3. The scenery is epic
Greenland, in particular, is one of the most spectacular places I have ever been. Far from just being covered in snow and ice, this dramatic polar region has surprisingly diverse landscapes that are all as awe-inspiring as each other – ranging from colourful mountains, red earth, pebbly beaches, tundra with wild blueberries, mosses and wildflowers to rivers, lakes, glaciers and icebergs.
4. You can see the Northern Lights
One of the main reasons to go to the Arctic is to see the Northern Lights (aurora borealis), an unbelievable natural phenomenon where eerie green, pink and white lights dance across the night sky. During the Arctic winter, there are numerous amazing places where you can enjoy this spectacle in Lapland and Iceland. On Spitsbergen, between November and January, you can sometimes see the Northern Lights even during the day as it is so dark.
5. Father Christmas lives there
In the festive season, you can give your children a truly enchanting experience by taking them to meet Father Christmas himself in Finnish Lapland. With our close connection to the Elves, the great man himself will know your little one’s favourite toys, colours and the name of his or her best friend, making the visit even more magical.
6. It is a real adventure
Embarking on a literal voyage of discovery is not something we often do on holiday, but setting sail aboard a ship in the Arctic is a true expedition. The anticipation as you pull away from the port and civilisation is tangible, and that frisson continues for the whole cruise as every day is unpredictable and new. And on land, what could be more intrepid than traversing the great white wilderness on snowshoes or gearing up your own team of sled dogs and racing your friends.

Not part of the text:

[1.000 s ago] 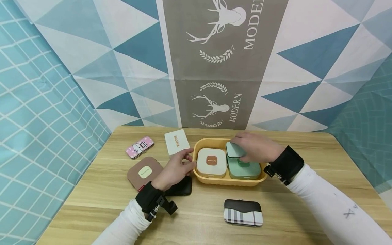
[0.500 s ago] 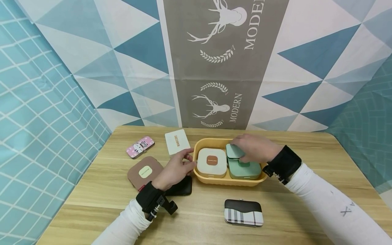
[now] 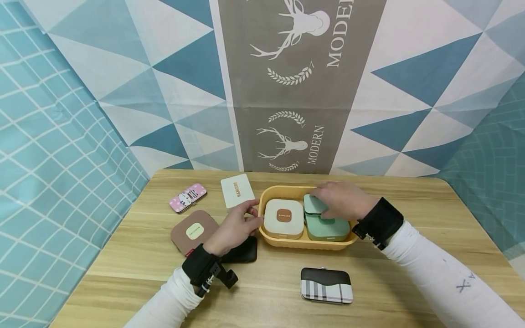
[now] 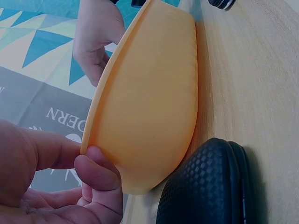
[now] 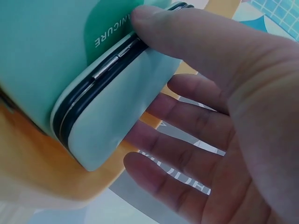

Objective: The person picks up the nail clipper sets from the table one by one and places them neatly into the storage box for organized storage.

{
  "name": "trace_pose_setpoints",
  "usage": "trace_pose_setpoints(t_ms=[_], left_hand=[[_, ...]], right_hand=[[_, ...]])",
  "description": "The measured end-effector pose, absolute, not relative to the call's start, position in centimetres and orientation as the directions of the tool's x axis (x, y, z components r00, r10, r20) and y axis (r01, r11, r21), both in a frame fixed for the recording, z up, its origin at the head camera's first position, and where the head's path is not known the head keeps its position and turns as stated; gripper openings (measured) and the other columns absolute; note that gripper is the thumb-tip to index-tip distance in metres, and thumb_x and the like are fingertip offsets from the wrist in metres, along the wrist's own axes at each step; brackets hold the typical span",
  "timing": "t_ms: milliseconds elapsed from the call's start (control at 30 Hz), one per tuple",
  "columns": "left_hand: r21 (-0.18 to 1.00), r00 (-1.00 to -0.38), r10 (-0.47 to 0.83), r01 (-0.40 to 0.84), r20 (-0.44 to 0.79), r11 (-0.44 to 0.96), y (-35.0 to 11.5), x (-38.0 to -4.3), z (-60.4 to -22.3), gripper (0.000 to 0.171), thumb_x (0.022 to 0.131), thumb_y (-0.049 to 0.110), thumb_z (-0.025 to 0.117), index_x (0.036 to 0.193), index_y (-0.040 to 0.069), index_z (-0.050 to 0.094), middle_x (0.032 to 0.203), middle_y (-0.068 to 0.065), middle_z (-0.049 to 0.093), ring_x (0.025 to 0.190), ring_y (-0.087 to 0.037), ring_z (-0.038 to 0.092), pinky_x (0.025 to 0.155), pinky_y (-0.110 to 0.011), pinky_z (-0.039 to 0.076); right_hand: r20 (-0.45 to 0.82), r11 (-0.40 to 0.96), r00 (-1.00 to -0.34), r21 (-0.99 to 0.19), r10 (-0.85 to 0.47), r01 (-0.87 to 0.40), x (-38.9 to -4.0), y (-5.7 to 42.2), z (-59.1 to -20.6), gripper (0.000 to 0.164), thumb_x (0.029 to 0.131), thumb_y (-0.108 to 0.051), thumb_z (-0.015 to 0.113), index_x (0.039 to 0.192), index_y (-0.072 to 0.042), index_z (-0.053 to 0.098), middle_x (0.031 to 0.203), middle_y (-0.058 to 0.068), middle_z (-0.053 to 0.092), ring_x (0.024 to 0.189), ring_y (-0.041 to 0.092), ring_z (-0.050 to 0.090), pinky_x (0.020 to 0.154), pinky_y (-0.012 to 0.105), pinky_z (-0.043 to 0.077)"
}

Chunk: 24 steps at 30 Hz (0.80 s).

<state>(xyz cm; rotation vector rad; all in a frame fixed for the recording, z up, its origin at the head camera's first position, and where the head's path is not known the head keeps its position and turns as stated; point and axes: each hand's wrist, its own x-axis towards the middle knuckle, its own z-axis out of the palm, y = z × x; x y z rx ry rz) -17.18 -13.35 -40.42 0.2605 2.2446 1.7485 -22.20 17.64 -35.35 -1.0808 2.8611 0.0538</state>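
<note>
My left hand (image 3: 235,227) pinches the left rim of a yellow basket (image 3: 307,244) between thumb and fingers; in the left wrist view the thumb lies outside the basket wall (image 4: 149,93). Over the basket's right half, my right hand (image 3: 345,199) grips a small pale-green manicure case (image 3: 313,205). Its thumb lies at the hinged edge and its fingers reach to the far side of the case (image 5: 121,102). Below that sits a larger green square case (image 3: 328,230) in the basket, partly covered. Beside it lies a cream square case (image 3: 284,217) with a brown label.
Left of the basket lie a pink cartoon case (image 3: 187,197), a white manicure case (image 3: 237,190) and a brown case (image 3: 193,231). A black textured case (image 4: 201,191) is partly under my left hand. A plaid case (image 3: 326,286) lies in front of the basket.
My right hand has brought the small pale-green case slightly toward me within the basket. My left hand has stayed at the rim.
</note>
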Motion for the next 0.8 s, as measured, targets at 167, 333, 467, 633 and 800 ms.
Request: trace_pose_setpoints(t_ms=[167, 333, 467, 633, 800], left_hand=[[0.968, -0.944, 0.311, -0.03, -0.109, 0.248, -13.27, -17.15, -40.43, 0.055, 0.105, 0.002, 0.061, 0.156, -0.003, 0.042, 0.111, -0.014, 0.05, 0.072, -0.017, 0.054, 0.068, -0.029, 0.047], [0.968, -0.946, 0.306, -0.032, -0.11, 0.248, -13.23, -17.16, -40.48, 0.055, 0.105, 0.002, 0.061, 0.156, -0.003, 0.042, 0.111, -0.014, 0.05, 0.072, -0.018, 0.054, 0.068, -0.029, 0.048], [0.969, -0.945, 0.31, -0.028, -0.106, 0.247, -13.26, -17.19, -40.52, 0.055, 0.105, 0.002, 0.061, 0.156, -0.004, 0.041, 0.111, -0.015, 0.05, 0.071, -0.017, 0.054, 0.068, -0.03, 0.047], [0.97, -0.943, 0.316, -0.026, -0.105, 0.243, -13.29, -17.19, -40.46, 0.055, 0.105, 0.002, 0.061, 0.156, -0.004, 0.041, 0.111, -0.015, 0.05, 0.071, -0.017, 0.053, 0.067, -0.029, 0.046], [0.97, -0.944, 0.314, -0.025, -0.103, 0.243, -13.26, -17.06, -40.34, 0.055, 0.105, 0.002, 0.061, 0.156, -0.004, 0.041, 0.111, -0.015, 0.05, 0.072, -0.017, 0.054, 0.067, -0.028, 0.048]], right_hand=[[-0.092, 0.755, -0.752, 0.007, -0.653, -0.656, -22.22, 17.65, -35.51, 0.058, 0.081, -0.025, 0.095, 0.13, -0.005, 0.07, 0.116, 0.011, 0.072, 0.102, 0.025, 0.068, 0.088, 0.045, 0.058], [-0.091, 0.754, -0.751, -0.001, -0.654, -0.657, -22.29, 17.72, -35.59, 0.056, 0.081, -0.024, 0.095, 0.128, -0.005, 0.071, 0.115, 0.011, 0.073, 0.101, 0.025, 0.069, 0.087, 0.045, 0.059], [-0.084, 0.752, -0.749, -0.016, -0.658, -0.659, -22.3, 17.73, -35.55, 0.054, 0.081, -0.022, 0.095, 0.127, -0.005, 0.072, 0.115, 0.011, 0.073, 0.101, 0.026, 0.069, 0.087, 0.045, 0.058], [-0.077, 0.753, -0.749, -0.031, -0.658, -0.658, -22.28, 17.74, -35.52, 0.051, 0.08, -0.021, 0.096, 0.123, -0.006, 0.074, 0.112, 0.009, 0.073, 0.098, 0.024, 0.069, 0.085, 0.044, 0.058], [-0.069, 0.755, -0.752, -0.014, -0.655, -0.656, -22.23, 17.69, -35.45, 0.051, 0.079, -0.023, 0.096, 0.122, -0.006, 0.075, 0.112, 0.009, 0.074, 0.098, 0.025, 0.069, 0.085, 0.045, 0.058]])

7. There are myriad exciting activities to try
There are so many fun things to do in the Arctic. The snow, of course, lends itself to skiing, snowshoeing, dog sledding and snowmobiling; and when the ice melts, you can go kayaking and even snorkelling and scuba-diving in some places.

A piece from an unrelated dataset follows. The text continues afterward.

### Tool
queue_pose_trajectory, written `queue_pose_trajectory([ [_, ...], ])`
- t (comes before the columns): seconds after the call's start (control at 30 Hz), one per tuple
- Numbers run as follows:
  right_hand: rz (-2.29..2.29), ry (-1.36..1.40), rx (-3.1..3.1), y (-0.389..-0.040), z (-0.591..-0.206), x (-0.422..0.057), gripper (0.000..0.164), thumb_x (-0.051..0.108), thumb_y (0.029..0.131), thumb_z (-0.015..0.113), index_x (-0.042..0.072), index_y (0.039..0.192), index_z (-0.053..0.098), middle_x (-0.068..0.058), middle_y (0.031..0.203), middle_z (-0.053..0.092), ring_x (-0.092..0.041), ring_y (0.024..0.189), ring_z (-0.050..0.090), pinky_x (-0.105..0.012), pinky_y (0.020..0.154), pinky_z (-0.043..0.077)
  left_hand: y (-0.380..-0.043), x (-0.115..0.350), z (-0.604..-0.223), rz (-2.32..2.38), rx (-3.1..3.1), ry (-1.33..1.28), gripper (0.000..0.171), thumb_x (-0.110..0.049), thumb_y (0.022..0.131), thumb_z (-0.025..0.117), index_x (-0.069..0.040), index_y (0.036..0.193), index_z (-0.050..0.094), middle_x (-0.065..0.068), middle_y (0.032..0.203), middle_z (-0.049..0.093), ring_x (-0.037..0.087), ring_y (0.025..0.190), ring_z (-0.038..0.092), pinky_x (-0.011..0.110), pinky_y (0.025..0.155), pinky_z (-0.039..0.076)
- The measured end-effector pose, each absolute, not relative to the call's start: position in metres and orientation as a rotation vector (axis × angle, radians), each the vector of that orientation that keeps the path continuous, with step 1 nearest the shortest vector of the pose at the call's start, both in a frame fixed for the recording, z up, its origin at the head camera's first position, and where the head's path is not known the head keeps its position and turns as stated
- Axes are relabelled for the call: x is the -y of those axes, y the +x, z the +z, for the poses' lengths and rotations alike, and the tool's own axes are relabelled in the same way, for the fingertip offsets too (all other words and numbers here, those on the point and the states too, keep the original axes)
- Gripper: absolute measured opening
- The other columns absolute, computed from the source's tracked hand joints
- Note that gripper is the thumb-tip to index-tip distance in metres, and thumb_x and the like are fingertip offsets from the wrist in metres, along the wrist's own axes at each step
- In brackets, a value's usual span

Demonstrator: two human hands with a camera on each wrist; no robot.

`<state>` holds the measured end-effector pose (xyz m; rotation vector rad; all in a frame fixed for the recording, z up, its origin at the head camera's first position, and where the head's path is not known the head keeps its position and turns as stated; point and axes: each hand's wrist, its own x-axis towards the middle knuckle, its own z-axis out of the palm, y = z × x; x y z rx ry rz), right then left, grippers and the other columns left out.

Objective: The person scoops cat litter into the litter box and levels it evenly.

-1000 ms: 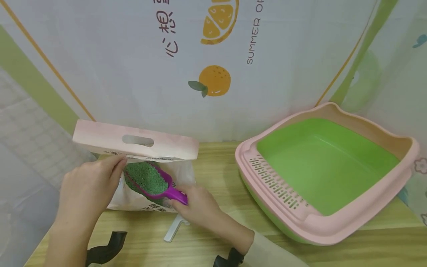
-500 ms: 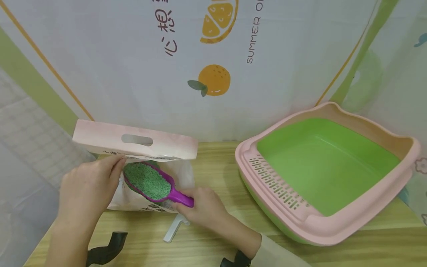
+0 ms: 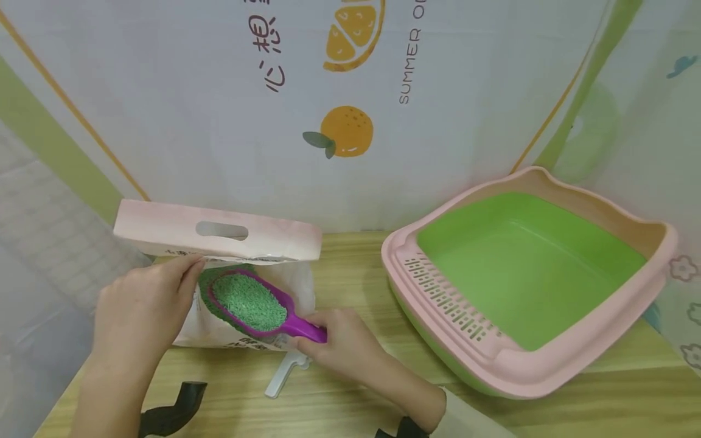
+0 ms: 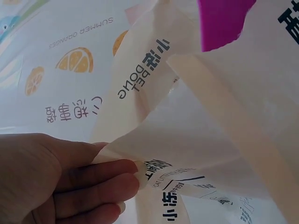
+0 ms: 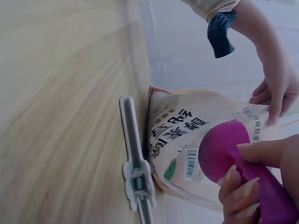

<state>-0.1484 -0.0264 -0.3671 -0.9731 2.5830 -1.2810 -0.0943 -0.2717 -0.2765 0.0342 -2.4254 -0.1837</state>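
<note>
A pale pink and white cat litter bag [image 3: 268, 240], with a handle slot along its top, stands with its mouth gaping at the left of the head view. My left hand [image 3: 137, 313] pinches the edge of the mouth between thumb and fingers, as the left wrist view also shows. Heaped with green litter granules [image 3: 249, 301], a purple scoop [image 3: 301, 328] sits tilted over the opening. My right hand [image 3: 347, 344] grips its handle; in the right wrist view the thumb [image 5: 264, 151] lies along the top. The scoop covers part of the litter inside the bag.
To the right stands a pink-rimmed green litter box [image 3: 547, 374] with a slotted step at its near side. A grey-white bag clip [image 3: 280, 377] lies on the wooden table [image 3: 350, 255] just in front of the bag. A printed curtain [image 3: 219, 121] hangs behind.
My right hand has drawn the loaded scoop rightward and up out of the bag, so more of its bowl shows. The left hand keeps its hold on the bag's edge.
</note>
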Motion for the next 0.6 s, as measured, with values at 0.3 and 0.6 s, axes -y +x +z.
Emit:
queue_pose_trajectory([
  [0.3, -1.249, -0.924, -2.587, -0.142, -0.352, 0.007, 0.029, 0.033, 0.089, 0.077, 0.016, 0.112, 0.079, 0.01, 0.07, 0.062, 0.003, 0.052, 0.043, -0.017, 0.045, 0.037, -0.094, 0.273, -0.279, -0.187, 2.431, 0.029, 0.009, -0.013, 0.093, 0.07, -0.009, 0.099, 0.075, 0.006, 0.05, 0.05, 0.028, 0.043, 0.04, 0.044, 0.04, 0.024],
  [0.6, -1.222, -0.871, -2.623, -0.131, -0.338, -0.029, 0.02, 0.039, 0.089, 0.076, 0.023, 0.1, 0.08, 0.014, 0.064, 0.061, 0.002, 0.052, 0.045, -0.02, 0.045, 0.04, -0.094, 0.273, -0.279, -0.173, 2.412, -0.012, 0.005, -0.013, 0.093, 0.069, -0.011, 0.095, 0.073, 0.002, 0.048, 0.044, 0.023, 0.043, 0.035, 0.038, 0.04, 0.021],
])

8. The glaciology and geology are fascinating
The last Ice Age buried most of the Arctic deep underwater so, inverse to the Antarctic, it is a vast ocean surrounded by land, comprising European, Canadian and Russian territories. When the ice melts in the summer, a geologist’s dream emerges. However, the ice itself is enthralling too, and you will learn about brash ice, bergy bits, floes and more. The Greenland Ice Sheet, for example, is the world’s second-largest ice cap. Its sheer size is absolutely jaw-dropping.
9. The Arctic is a photographer’s paradise
The Arctic Circle is nirvana for keen photographers. The wild panoramas are completely pristine and the wildlife is curious, resulting in flawless shots of nature. Add to this the incredible light: if you travel in August and September, the sun will approach the horizon, momentarily touch it, before rising again, meaning you observe sunset and sunrise almost simultaneously. The multicoloured reflections on the sea and ice are impossibly beautiful.

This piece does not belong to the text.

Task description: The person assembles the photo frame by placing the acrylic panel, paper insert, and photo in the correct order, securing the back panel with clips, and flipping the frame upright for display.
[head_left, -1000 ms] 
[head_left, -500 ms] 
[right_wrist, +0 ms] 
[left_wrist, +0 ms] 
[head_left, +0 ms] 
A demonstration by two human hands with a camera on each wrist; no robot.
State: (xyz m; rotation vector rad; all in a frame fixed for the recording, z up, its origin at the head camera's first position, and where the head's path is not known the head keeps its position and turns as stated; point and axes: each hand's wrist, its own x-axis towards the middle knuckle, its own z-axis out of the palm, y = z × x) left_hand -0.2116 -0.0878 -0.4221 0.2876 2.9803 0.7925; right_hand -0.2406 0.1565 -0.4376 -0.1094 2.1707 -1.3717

10. The region has an interesting history
Go back to the age of great explorers and the Arctic features heavily: Robert Peary, Frederick Cook, Rear Admiral Sir John Franklin, Fridtjof Nansen, Erik the Red, Sir Edmund Hillary, Richard Weber and Roald Amundsen to name a few. All of these polar pioneers have inspirational stories, and following in their footsteps is a major draw. On expeditionary voyages, there is often an accompanying history specialist who can teach you how they paved the way in mapping and discovered this inhospitable but astonishing environment.